Today's One Fall Ride post comes from Salsa sponsored rider Danielle Musto. And yes, it was one really, really long fall ride. -Kid
In 2011 my top goal was to win the Singlespeed division of U.S. 24-Hour National Championships. The race was in the back of my mind for the majority of the season. During every race, every hard interval day, it’s what kept me going when I wanted to stop.
Now it's been over a month since crossing the finish line of tha race and already it seems so long ago. But, I have a few memories of the race that are so crystal clear they seem like yesterday.
Breakfast: As ridiculous as this sounds I can remember exactly what I had for breakfast that day. Scott went out early to get it so that I could sleep in. I woke up to a huge steaming cup of coffee and a breakfast bagel from Panera. I ate breakfast in my PJ’s and tried to enjoy it as much as possible. I knew that it would be my last meal for the next 24 hours that didn’t have the word gel in it and involve being squeezed out of a soft flask.

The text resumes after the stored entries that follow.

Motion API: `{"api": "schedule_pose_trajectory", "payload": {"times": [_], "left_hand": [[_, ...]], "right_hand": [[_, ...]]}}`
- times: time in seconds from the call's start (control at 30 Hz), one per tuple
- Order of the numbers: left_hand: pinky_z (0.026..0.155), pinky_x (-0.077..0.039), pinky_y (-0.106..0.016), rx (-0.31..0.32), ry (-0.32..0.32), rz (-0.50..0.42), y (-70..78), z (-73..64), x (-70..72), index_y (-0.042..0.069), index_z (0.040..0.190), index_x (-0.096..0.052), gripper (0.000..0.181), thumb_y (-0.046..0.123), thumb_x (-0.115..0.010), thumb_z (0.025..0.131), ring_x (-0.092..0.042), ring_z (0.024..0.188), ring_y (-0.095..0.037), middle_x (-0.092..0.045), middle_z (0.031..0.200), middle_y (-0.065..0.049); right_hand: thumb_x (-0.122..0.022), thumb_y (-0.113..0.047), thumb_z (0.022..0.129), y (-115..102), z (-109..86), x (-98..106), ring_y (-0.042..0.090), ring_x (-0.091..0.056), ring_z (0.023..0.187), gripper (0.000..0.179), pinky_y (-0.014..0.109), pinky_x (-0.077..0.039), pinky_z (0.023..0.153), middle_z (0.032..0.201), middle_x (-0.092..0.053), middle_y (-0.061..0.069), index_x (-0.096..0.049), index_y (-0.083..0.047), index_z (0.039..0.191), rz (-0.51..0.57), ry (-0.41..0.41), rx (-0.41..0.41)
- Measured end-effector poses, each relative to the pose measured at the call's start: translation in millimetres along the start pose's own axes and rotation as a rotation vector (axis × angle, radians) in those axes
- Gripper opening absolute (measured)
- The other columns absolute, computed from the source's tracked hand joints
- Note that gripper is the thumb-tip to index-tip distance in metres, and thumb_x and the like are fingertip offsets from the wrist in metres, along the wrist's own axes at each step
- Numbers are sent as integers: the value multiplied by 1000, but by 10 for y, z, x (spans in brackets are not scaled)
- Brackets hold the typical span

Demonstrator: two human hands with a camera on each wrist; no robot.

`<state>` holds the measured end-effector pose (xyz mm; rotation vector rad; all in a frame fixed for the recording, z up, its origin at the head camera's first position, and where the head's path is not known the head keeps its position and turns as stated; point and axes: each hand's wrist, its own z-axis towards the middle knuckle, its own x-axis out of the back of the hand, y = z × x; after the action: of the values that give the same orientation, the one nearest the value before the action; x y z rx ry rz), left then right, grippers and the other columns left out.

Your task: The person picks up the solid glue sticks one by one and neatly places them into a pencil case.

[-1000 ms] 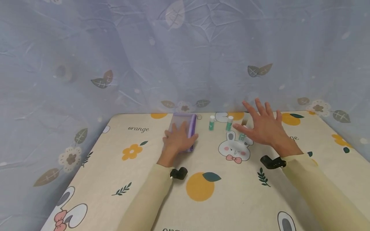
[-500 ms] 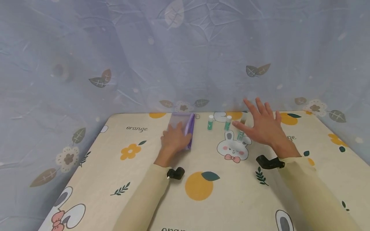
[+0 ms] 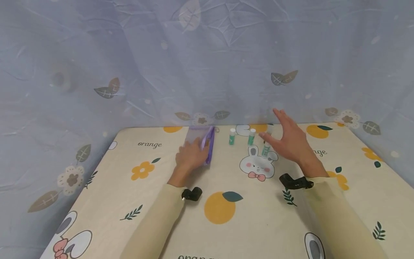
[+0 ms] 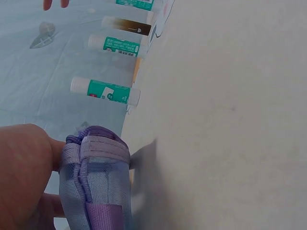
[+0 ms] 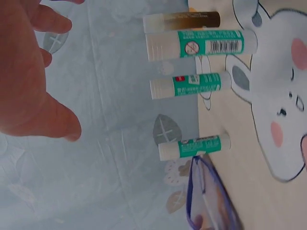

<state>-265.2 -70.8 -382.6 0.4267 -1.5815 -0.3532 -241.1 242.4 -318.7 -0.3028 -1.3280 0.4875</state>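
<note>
My left hand [image 3: 191,154] grips a purple mesh zipper pouch [image 3: 196,132] at the back of the table, thumb near its zipper edge. In the left wrist view the pouch [image 4: 105,182] bulges beside the thumb, with part of the fingers hidden behind it. Three green-and-white glue sticks stand upright to its right: one nearest the pouch [image 3: 231,137], a middle glue stick [image 3: 251,138] and a front glue stick [image 3: 266,149]. Behind the front one is a brown tube with a pale cap [image 5: 192,21]. My right hand [image 3: 291,142] hovers beside them, fingers extended, holding nothing.
A cream tablecloth [image 3: 258,212] printed with oranges, flowers and rabbits covers the table. A blue-grey patterned curtain [image 3: 207,72] hangs right behind its back edge. A small ring [image 3: 217,130] lies at the pouch's far corner.
My left fingers have gone from spread flat over the pouch to bent round it, and its zipper edge has tipped up. My right hand has turned sideways, fingers closer together.
</note>
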Motion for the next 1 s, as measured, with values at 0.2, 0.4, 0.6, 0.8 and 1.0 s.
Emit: {"api": "schedule_pose_trajectory", "payload": {"times": [0.2, 0.4, 0.6, 0.8, 1.0], "left_hand": [[111, -42, -71, 4, -7, -13, -13, -5, 43, 22, 167, -34, 75, 65, -35, 106, -46, 145, -56, -41, 165, -26], [114, -39, -71, 3, -17, -20, -21, 12, 39, 20, 168, -32, 78, 67, -33, 106, -42, 149, -54, -37, 169, -24], [116, -38, -70, 7, -17, -40, -17, 7, 26, 19, 168, -33, 80, 68, -34, 105, -42, 149, -54, -36, 170, -23], [118, -35, -70, 11, -20, -59, -22, 5, 22, 17, 168, -32, 79, 66, -35, 106, -39, 151, -54, -34, 171, -22], [117, -36, -70, 8, -14, -59, -17, 13, 32, 16, 168, -32, 79, 66, -36, 106, -40, 150, -54, -35, 170, -23]], "right_hand": [[-64, -54, 102, -72, -11, -15, 47, -21, 162, 93, 73, -24, 124, 180, -17, 11, -11, -26, 173, 144, 32, -58], [-64, -53, 102, -152, -16, -43, 44, -22, 163, 90, 72, -23, 125, 179, -19, 7, -13, -28, 172, 228, 70, -91], [-63, -56, 102, -166, -16, -95, 38, -26, 163, 89, 70, -26, 125, 179, -23, 2, -16, -27, 172, 328, 98, -115], [-65, -56, 101, -190, -7, -173, 34, -29, 163, 89, 66, -29, 126, 176, -29, 5, -21, -25, 171, 425, 142, -176], [-68, -50, 101, -206, -20, -272, 30, -34, 161, 83, 59, -32, 127, 174, -36, 4, -28, -26, 169, 508, 196, -249]]}}
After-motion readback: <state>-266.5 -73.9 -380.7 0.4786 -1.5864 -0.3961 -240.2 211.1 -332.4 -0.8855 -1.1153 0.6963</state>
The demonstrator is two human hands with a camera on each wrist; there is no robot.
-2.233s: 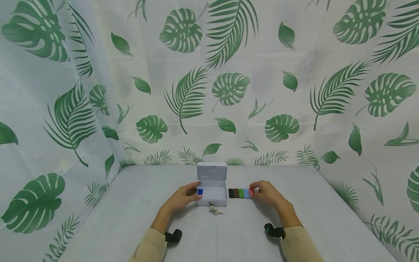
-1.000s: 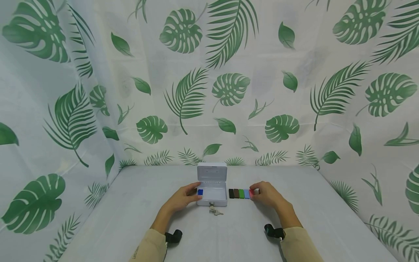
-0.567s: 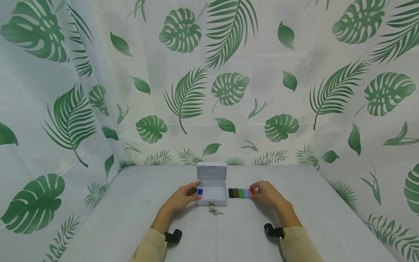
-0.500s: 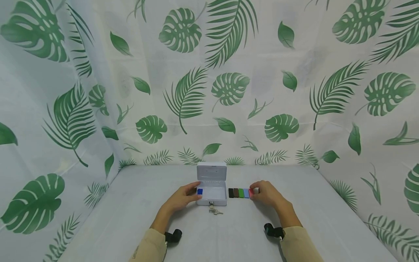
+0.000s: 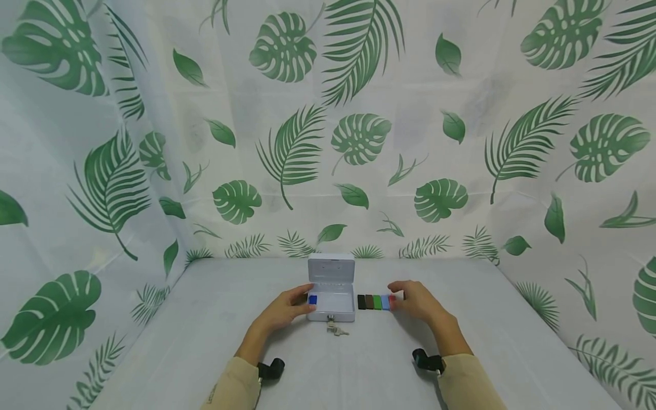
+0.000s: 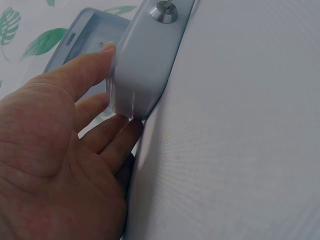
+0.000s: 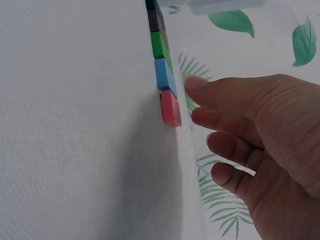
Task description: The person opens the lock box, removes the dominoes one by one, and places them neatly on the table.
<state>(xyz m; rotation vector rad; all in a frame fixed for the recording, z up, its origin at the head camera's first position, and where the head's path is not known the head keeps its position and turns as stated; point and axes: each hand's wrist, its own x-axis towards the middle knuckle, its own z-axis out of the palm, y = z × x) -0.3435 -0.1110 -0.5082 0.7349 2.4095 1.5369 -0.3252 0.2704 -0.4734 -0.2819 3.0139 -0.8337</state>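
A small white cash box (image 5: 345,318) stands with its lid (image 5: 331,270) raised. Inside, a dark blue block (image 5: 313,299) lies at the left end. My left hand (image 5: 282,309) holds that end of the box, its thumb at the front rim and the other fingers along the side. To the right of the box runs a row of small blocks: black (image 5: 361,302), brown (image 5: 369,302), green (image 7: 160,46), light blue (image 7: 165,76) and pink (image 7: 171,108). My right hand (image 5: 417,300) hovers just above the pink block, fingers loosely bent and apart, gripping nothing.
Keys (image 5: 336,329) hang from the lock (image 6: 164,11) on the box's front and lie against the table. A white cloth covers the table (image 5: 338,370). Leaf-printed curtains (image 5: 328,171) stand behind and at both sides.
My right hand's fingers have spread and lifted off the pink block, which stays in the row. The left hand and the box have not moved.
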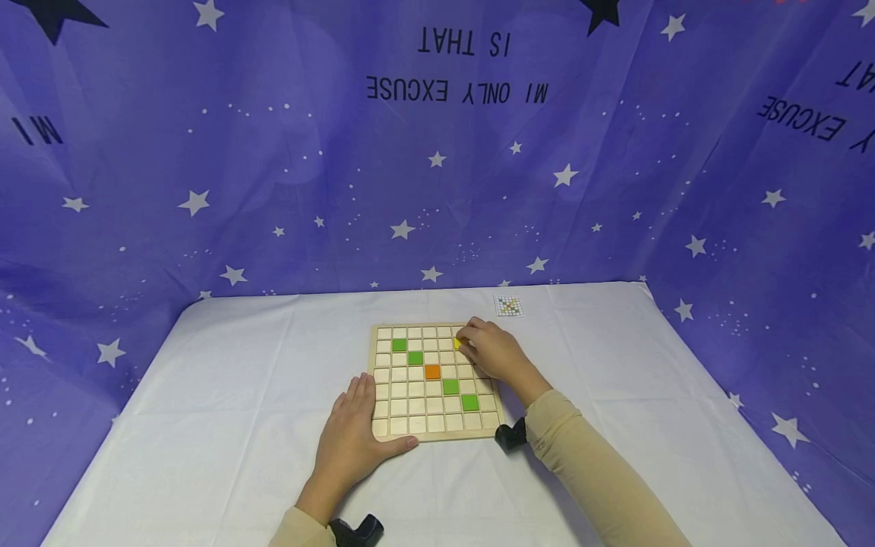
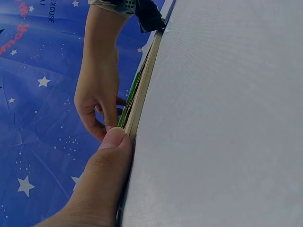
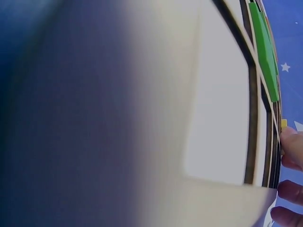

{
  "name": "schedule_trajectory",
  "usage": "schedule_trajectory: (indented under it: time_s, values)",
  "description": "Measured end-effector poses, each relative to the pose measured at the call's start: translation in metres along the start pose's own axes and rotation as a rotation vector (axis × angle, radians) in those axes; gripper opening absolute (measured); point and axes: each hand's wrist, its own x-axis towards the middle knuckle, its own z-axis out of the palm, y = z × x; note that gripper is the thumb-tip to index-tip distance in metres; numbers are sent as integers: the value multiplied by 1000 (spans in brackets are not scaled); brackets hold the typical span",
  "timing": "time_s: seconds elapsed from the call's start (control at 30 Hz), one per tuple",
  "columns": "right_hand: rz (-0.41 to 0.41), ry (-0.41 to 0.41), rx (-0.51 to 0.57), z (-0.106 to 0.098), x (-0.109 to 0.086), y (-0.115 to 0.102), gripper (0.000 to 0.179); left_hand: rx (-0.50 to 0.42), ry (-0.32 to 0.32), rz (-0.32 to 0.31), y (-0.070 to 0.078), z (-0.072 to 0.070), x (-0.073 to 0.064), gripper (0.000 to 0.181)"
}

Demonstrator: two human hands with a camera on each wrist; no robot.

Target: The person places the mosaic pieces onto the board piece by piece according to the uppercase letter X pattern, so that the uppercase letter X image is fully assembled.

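A wooden grid board (image 1: pixel 451 437) with pale square cells lies on the table. Several green tiles (image 1: pixel 415 358) and one orange tile (image 1: pixel 432 371) form a diagonal from its upper left toward its lower right. My right hand (image 1: pixel 495 351) pinches a yellow tile (image 1: pixel 458 344) over the upper right cells; the fingers partly cover it. In the right wrist view, the yellow tile (image 3: pixel 283 123) shows just above the fingertips. My left hand (image 1: pixel 351 437) rests against the board's lower left corner, fingers extended along the left side and thumb (image 2: pixel 113 139) on the front edge.
A small pattern card (image 1: pixel 509 305) with a coloured grid lies behind the board, to the right. White cloth (image 1: pixel 225 425) covers the table. A purple curtain with stars (image 1: pixel 437 190) stands along the back and sides. Black wrist devices (image 1: pixel 511 435) sit at both cuffs.
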Motion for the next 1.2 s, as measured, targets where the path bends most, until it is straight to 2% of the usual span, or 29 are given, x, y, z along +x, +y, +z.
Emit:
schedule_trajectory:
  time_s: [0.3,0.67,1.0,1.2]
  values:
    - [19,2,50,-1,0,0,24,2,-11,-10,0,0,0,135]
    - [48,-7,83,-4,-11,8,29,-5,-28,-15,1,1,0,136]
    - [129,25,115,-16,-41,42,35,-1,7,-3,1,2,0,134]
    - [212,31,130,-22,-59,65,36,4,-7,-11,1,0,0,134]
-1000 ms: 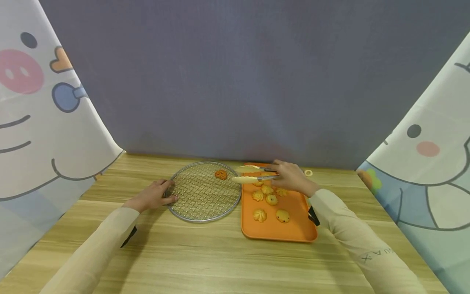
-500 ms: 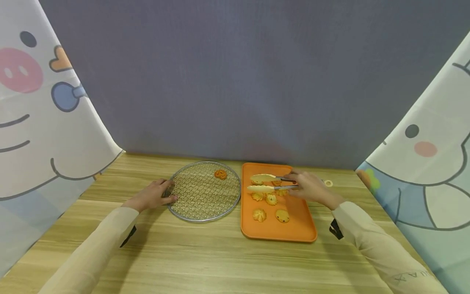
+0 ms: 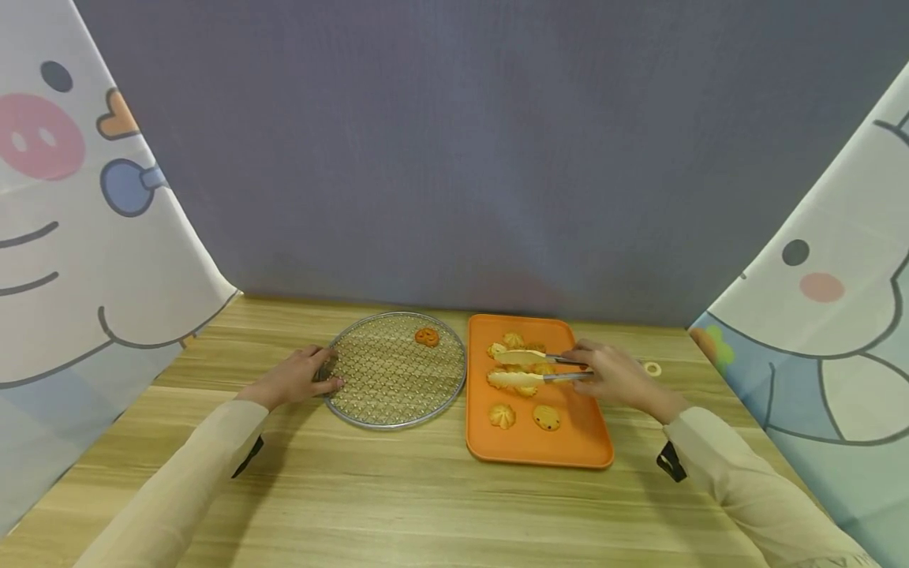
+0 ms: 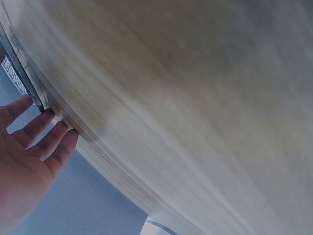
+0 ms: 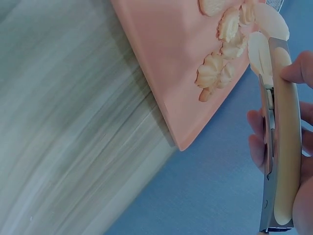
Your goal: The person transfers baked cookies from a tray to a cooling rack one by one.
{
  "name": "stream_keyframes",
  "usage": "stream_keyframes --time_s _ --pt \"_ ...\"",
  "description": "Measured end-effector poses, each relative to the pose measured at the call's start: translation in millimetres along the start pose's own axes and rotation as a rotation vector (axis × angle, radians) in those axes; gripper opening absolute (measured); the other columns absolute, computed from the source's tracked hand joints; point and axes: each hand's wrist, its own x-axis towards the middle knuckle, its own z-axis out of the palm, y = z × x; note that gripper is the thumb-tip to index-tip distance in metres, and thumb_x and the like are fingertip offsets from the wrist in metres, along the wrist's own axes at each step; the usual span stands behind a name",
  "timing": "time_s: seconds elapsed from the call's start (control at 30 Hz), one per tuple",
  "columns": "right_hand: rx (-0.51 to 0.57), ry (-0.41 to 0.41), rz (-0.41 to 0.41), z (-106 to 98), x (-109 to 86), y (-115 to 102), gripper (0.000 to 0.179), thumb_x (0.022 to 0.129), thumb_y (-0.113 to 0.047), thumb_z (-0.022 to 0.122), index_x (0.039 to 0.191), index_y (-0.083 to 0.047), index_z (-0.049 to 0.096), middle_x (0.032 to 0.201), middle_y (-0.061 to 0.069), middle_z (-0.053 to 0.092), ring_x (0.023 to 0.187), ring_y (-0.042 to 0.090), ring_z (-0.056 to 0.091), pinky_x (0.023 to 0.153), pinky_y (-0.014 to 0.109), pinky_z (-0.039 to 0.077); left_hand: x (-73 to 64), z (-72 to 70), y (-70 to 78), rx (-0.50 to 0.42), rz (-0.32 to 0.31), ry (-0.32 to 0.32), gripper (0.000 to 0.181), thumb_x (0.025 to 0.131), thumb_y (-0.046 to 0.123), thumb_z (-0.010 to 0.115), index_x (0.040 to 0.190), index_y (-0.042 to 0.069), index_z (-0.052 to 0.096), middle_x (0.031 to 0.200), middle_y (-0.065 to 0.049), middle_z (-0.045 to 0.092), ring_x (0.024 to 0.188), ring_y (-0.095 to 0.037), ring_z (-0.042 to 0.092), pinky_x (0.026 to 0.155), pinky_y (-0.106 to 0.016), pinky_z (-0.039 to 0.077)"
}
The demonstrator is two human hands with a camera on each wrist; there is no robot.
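Booth with cartoon-print cloth sides

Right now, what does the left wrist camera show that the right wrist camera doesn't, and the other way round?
Only the left wrist view shows the left hand and, at the bottom edge, what looks like a bit of white side curtain.

Only the right wrist view shows the right hand gripping the tongs, and the orange tray with cookies on it.

Both show the wooden table, the grey-blue backdrop and, it seems, the round rack: rim in one, apparently a mesh sliver in the other's top right corner.
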Motion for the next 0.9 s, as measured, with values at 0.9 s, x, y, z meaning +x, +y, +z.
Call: stream_keyframes --time_s 0.9 --pt "-0.01 -0.043 0.008 4.0 -4.8 1.1 0.039 0.076 -0.015 0.067 0.113 -0.002 0.063 0.101 0.008 0.062 0.053 -0.001 0.038 0.047 0.016 0.032 1.0 -1.2 1.7 0.024 -0.027 -0.024 0.061 0.085 0.039 0.062 0.127 -0.002 0.047 0.123 -0.033 0.047 0.111 -0.054 0.044 0.09 -0.062 0.04"
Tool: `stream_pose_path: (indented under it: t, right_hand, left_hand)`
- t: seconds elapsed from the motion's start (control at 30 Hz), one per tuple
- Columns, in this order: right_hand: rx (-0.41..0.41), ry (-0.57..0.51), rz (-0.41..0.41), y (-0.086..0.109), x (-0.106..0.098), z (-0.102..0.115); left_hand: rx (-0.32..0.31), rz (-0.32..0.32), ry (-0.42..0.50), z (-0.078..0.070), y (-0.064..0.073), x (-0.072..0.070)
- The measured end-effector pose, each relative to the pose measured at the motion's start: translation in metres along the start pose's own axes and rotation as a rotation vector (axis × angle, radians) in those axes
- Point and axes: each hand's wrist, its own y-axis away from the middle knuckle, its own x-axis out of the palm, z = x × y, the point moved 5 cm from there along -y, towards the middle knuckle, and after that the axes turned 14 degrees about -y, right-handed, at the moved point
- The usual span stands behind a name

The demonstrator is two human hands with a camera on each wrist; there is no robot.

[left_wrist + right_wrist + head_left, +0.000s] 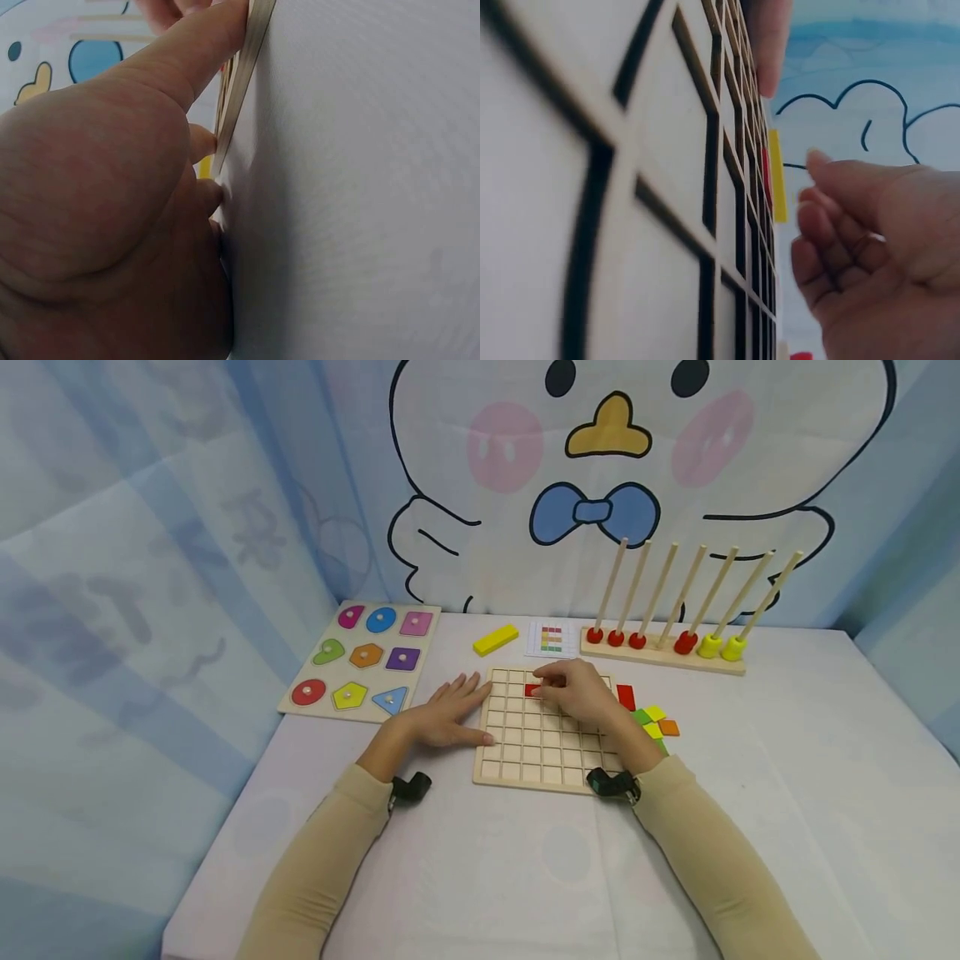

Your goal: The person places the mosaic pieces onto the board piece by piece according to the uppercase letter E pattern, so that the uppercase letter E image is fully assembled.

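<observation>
A wooden grid board lies on the table, with a red tile set in its upper part. My left hand is spread flat beside the board's left edge, and its thumb and a fingertip touch that edge. The left wrist view shows the thumb against the board's side. Over the upper right of the grid hovers my right hand, just beside the red tile. In the right wrist view its fingers are loosely bent, apart from the board, with nothing seen between thumb and fingers.
Right of the board lie a red tile and several green, yellow and orange tiles. Behind it are a yellow block, a pattern card and a bead rack with upright pegs. A shape puzzle lies at the left.
</observation>
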Motion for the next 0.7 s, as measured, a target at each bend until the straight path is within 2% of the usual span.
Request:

The Start: My bike was across the field (we had a Le Mans start) and it felt really weird to be lining up without it. The sun was beating down on us and since there was no tree cover it felt especially harsh. I was drinking constantly out of my Hydrapak and started to worry that I was going to empty it before we even started. Finally the promoter said “Go!” and we were off running. It was my first time running at 7,000 feet and it wasn’t pretty. Between the heat, lack of oxygen and my lack of running skills I felt like I was going to pass out before I even reached my bike.
Last Daylight Lap: This is usually my favorite lap of a 24-hour race and Nationals was no exception. The temperature had finally dropped and my legs still felt good. There was a certain part of the course that had a particularly good view and it was amazing at dusk. Looking out I could see the Rocky Mountains west of Colorado Springs and the sky was a mixture of pink shades blending into blue. It’s hard to put into words how beautiful it was, but I remember being incredibly happy to witness it while riding a bike.
First Night Lap: My pit crew told me to stop and put on warmer clothes when the sun went down but I was still warm and didn’t want to stop. I didn’t realize how quickly the temperature would drop when the sun went down. I got really cold halfway through my first night lap. Every time I went down a hill I felt like I was jumping into an icy lake, and my lungs started to ache from the coldness of the air.
Middle Of The Night: The course seemed much more deserted and quiet. Every once in a while I would see a rabbit darting into brush on the side of the trail, or the blinking rear light from a rider ahead, but for the most part I felt very alone. Every once in a while I would pass or get passed by a rider, and I could tell that everyone was in the same boat. The energetic greetings we had been giving earlier had turned into tired whispers. Talking required too much effort.
Stomach Issues In The Middle Of The Night: There was a point in the night where my stomach started to shut down. I didn’t want to eat or drink anything and when I pulled into my pit area I requested “real food.” The problem was that nothing tasted good. I remember Scott handing me a bagel with peanut butter, a pop tart, cookies, and a banana. Whatever he gave me didn’t taste right and I would spit it back out. I remember looking up at my mechanic as I sprayed the ground with a pop tart and for some reason we thought it was really funny. So I kept spitting food out and laughing. All of a sudden I had the mentality of a two-year-old.
The Chickens: At some point in the middle of the night two men dressed up as chickens jumped out of total darkness and started chasing me down the trail. They surprised me so much I almost fell off of my bike. I couldn’t wait to get back to the pit area to tell my crew about it but then I started to worry that I was hallucinating. The race promoter later posted a picture of them on Facebook. Proof that I didn’t imagine them!!!
Daybreak Lap: During my night laps I always look forward to sunrise. I remember riding in the dark but slowly starting to see a faint pink tinge to the sky. Slowly but surely I was able to make out certain parts of the trail again. A rock here, a sand pit there, and then the entire trail was visible again. It was awesome pulling into the pit area because I could put faces to the voices of the people who had been cheering for me at night.
Last Lap: Out of all the memories, this one was the best. I will never forget the feeling of riding the last 13 miles and knowing that I had 1st place locked up. Or the huge smiles on my pit crews faces when I pulled up to the tent before crossing the finish line. Out of all my memories of the race, I am pretty sure this one will always be my favorite!